Since February 2022, Ukraine has been roiled by Putin’s hostile military invasion. Despite the heavy humanitarian and financial toll, the Ukrainian banking system has demonstrated remarkable operational and economic resilience in the face of existential threats to its homeland. We’ll take a look at the underpinnings of this resilience with a view toward the future for Ukrainian banking and the global economy.

A history of resilience

If Putin’s 2022 invasion has been a test of strength, then the Ukrainians have been studying for years. The current resilience of the Ukrainian banking system is rooted in the geopolitical turmoil it has continually overcome since 2014.

The Russian annexation of Crimea in 2014, while tragic in its own right, served as a dry-run to prepare the banking sector to operate under significant military distress. In the wake of a speedy armed occupation, financial institutions were forced to relocate operations, adapt to virtual operating norms, and create contingency operational plans for a variety of emergency scenarios.

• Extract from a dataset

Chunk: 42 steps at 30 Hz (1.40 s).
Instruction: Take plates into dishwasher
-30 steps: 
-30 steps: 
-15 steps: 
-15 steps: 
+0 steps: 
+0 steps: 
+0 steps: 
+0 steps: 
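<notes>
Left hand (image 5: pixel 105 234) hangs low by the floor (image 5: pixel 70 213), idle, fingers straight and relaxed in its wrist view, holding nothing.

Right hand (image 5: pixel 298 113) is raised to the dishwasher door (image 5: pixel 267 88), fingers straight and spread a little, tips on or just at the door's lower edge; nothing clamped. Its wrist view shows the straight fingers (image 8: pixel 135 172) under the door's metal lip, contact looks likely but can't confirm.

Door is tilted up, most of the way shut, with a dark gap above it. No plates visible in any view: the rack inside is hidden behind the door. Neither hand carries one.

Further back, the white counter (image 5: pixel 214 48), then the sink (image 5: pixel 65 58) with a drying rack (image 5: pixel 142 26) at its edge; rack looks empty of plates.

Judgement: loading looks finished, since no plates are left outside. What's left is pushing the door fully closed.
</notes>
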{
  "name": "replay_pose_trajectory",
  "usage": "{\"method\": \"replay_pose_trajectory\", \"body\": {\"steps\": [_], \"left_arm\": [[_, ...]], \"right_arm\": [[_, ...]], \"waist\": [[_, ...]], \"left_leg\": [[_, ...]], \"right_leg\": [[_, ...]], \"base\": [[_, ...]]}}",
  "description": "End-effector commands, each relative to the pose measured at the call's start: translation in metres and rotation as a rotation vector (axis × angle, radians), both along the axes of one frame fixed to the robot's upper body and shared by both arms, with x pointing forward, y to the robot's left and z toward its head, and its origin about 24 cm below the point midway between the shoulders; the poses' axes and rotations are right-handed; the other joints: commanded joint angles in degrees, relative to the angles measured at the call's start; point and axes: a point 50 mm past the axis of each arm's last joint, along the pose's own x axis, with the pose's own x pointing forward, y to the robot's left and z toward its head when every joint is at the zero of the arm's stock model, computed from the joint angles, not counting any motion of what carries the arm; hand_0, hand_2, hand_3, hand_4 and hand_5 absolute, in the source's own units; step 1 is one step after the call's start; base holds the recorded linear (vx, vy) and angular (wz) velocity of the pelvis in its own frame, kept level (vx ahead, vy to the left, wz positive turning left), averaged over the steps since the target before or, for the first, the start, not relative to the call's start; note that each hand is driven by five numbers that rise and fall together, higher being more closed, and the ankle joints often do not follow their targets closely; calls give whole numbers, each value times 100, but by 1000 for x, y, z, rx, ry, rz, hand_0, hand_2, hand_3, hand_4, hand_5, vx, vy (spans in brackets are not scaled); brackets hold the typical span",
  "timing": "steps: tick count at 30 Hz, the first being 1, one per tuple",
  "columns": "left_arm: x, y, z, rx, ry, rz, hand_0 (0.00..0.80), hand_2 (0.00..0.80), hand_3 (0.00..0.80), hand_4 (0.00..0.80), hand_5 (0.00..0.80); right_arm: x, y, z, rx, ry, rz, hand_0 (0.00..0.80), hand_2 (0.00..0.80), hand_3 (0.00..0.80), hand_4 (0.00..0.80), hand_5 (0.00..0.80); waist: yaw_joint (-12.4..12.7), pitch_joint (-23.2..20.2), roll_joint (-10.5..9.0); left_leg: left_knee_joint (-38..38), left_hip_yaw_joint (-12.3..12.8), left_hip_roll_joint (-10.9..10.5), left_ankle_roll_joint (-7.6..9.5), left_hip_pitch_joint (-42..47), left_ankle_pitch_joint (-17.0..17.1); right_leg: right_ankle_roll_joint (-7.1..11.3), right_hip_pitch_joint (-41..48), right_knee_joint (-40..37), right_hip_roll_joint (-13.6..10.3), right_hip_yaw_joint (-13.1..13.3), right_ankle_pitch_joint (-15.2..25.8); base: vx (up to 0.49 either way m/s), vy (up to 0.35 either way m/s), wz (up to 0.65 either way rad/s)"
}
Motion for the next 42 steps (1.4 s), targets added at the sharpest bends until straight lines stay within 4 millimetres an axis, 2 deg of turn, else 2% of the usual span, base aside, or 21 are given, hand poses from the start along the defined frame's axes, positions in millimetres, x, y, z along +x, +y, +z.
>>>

At the same time, the 2014 election of Petro Poroshenko hailed a new political era that sought to replace the Putin-friendly cronyism of the post-Soviet bloc with Western-oriented free markets and democratic institutions. As one aspect of a broader political reform programme, the new regime passed a sweeping set of banking changes to pave the way to systemic sustainability. The programme included a complete overhaul of corporate governance, liquidity risk assessments, stress testing, corruption legislation, and digitalisation initiatives that brought Ukraine up to speed with EU neighbours.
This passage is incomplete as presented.